This page focuses on the debt students take on to attend Berks Career & Technology Center: median debt, the percentile spread, total borrowing including PLUS loans, and the cost to repay. All figures come from the U.S. Department of Education and IPEDS.
At Berks Career & Technology Center, 43% of first-year students take on loan debt, with a typical loan of $3,354 per borrower, covering both private and federal loans.
The average federal loan is $3,393, amounting to 61.7% of the $5,500 federal limit that applies to a typical first-year dependent borrower. Bear in mind the undergraduate averages later on cover federal loans only, whereas this freshman total folds in private loans too.
Across the full undergraduate body at Berks Career & Technology Center (freshmen included), 33% take out federal student loans, with a mean of $3,712 in federal loans per year. That amounts to 9.4% larger than the $3,393 typical freshmen borrow.
Carrying that yearly figure forward comes to roughly $7,424 in two years and roughly $14,848 by the fourth year.

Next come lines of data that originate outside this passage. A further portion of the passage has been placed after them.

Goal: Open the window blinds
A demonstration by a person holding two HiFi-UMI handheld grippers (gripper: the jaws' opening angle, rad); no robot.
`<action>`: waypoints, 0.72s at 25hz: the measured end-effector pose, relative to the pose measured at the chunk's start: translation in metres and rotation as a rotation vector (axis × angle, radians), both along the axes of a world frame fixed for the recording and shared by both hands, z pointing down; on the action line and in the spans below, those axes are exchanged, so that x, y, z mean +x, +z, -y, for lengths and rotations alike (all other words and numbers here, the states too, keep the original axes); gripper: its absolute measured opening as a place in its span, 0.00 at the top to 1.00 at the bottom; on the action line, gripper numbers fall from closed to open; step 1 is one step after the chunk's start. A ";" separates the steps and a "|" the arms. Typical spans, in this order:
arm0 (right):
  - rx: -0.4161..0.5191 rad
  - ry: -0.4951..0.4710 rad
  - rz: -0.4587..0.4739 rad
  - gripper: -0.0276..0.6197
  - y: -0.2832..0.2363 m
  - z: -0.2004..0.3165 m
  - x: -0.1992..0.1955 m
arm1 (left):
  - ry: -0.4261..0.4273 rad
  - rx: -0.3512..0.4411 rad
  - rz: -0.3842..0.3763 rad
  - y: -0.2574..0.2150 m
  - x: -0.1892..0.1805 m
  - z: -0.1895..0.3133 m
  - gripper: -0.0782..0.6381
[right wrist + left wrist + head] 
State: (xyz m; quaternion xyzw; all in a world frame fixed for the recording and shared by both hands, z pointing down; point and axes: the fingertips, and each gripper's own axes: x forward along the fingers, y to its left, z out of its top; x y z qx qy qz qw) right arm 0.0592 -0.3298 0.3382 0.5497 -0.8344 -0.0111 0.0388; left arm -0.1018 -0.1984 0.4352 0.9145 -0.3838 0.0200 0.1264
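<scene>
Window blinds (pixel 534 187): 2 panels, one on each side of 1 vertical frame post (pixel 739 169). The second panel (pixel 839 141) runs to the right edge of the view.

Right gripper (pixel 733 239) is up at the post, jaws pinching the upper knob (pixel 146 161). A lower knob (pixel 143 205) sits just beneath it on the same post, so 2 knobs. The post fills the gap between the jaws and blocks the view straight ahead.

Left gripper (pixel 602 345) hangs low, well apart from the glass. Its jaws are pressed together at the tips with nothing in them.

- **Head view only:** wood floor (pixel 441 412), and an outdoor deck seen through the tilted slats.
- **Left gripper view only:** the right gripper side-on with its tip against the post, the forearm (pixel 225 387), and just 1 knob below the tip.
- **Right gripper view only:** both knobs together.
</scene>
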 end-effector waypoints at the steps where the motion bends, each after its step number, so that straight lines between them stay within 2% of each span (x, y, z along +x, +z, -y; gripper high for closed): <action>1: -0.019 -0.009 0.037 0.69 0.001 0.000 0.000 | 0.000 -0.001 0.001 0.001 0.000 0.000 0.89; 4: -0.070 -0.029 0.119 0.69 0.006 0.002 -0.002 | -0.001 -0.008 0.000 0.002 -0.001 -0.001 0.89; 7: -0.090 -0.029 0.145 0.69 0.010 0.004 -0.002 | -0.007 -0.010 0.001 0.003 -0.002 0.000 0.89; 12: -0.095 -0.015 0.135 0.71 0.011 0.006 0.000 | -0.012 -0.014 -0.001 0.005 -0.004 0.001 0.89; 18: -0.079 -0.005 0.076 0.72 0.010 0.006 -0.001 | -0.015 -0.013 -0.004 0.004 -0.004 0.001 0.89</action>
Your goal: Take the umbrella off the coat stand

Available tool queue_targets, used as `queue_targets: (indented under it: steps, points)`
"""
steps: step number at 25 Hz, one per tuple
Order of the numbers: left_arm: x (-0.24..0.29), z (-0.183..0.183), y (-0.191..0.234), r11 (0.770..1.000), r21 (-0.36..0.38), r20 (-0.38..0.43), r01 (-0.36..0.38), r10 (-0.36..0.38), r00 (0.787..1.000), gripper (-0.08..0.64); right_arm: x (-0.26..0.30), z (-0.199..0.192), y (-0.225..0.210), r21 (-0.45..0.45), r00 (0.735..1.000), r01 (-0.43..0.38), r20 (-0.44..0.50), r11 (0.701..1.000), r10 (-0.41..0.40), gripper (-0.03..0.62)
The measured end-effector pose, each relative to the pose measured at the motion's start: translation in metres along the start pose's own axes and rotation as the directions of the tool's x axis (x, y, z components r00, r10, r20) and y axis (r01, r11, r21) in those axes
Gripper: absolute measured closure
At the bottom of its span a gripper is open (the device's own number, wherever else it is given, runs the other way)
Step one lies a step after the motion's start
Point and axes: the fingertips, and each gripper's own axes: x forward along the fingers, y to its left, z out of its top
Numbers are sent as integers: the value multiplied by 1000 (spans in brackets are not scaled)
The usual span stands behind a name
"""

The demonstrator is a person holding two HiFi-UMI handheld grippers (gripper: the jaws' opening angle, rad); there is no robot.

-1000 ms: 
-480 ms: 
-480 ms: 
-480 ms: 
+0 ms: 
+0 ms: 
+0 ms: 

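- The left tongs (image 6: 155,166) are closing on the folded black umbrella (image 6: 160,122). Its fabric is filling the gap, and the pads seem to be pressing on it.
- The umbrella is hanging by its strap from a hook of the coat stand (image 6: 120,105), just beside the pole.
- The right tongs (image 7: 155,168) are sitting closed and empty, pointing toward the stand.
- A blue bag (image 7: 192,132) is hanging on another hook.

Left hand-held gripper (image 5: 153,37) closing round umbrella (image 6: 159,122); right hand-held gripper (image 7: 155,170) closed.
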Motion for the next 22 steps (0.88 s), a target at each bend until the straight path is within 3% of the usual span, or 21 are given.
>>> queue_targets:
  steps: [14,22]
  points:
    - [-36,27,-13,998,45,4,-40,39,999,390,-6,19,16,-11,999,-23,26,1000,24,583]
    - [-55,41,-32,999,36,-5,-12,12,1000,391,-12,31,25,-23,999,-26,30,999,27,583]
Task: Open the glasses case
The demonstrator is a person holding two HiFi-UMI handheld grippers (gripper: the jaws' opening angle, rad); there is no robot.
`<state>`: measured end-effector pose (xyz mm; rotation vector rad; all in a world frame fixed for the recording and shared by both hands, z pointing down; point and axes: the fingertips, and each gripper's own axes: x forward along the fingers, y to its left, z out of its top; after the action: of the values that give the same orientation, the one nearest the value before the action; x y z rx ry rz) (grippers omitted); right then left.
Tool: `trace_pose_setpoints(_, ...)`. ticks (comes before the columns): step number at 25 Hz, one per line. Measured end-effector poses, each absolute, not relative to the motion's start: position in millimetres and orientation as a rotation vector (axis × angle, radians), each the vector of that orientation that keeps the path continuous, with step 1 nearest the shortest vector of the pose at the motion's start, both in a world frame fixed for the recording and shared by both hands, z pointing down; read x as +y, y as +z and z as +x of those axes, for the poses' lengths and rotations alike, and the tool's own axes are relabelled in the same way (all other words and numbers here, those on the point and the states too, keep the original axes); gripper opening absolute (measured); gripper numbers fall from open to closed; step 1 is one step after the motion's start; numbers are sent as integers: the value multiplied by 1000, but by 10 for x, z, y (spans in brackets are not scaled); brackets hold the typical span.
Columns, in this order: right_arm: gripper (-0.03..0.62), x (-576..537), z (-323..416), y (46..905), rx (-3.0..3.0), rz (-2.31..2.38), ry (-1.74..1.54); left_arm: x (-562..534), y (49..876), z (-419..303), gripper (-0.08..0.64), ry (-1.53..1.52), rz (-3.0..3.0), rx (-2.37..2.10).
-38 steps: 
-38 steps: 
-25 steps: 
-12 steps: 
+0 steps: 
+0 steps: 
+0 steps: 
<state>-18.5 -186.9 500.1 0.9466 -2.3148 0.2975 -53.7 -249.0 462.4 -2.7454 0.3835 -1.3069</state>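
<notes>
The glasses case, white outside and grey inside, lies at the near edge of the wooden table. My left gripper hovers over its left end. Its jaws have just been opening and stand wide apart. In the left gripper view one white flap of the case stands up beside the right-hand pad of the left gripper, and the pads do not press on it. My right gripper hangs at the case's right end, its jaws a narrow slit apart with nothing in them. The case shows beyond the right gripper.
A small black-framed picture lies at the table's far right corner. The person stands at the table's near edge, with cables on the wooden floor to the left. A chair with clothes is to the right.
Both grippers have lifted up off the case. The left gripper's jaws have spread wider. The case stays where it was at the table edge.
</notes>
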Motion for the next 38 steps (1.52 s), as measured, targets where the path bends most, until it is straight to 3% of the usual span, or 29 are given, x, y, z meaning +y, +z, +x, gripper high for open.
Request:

This assumes steady federal borrowing and leaves out private and Parent PLUS loans.
| Undergraduate federal borrowing | Value |
|---|---|
| Share using federal loans | 33% |
| Average federal loan per year | $3,712 |
| Undergraduates with a federal loan | 19 |
| Total federal loans (one year) | $70,520 |
The middle borrower at Berks Career & Technology Center owes $3,732 in federal borrowing.
| Borrower group | Median federal debt |
|---|---|
| All federal borrowers | $3,732 |
Repayment burden translates the debt figures into what a borrower actually pays each month. Berks Career & Technology Center.
The Difference Between Subsidized and Unsubsidized Loans
With an unsubsidized loan, interest starts adding up the day the loan is disbursed, including during school. Subsidized loans, by contrast, do not accrue interest while you are enrolled at least half-time, which makes them the less expensive option when you qualify.
Important to Remember
Unlike most other debt, federal student loans generally survive bankruptcy — and unpaid balances can lead to wage garnishment — so borrow only what you truly need.
References
More about our data sources and methodologies.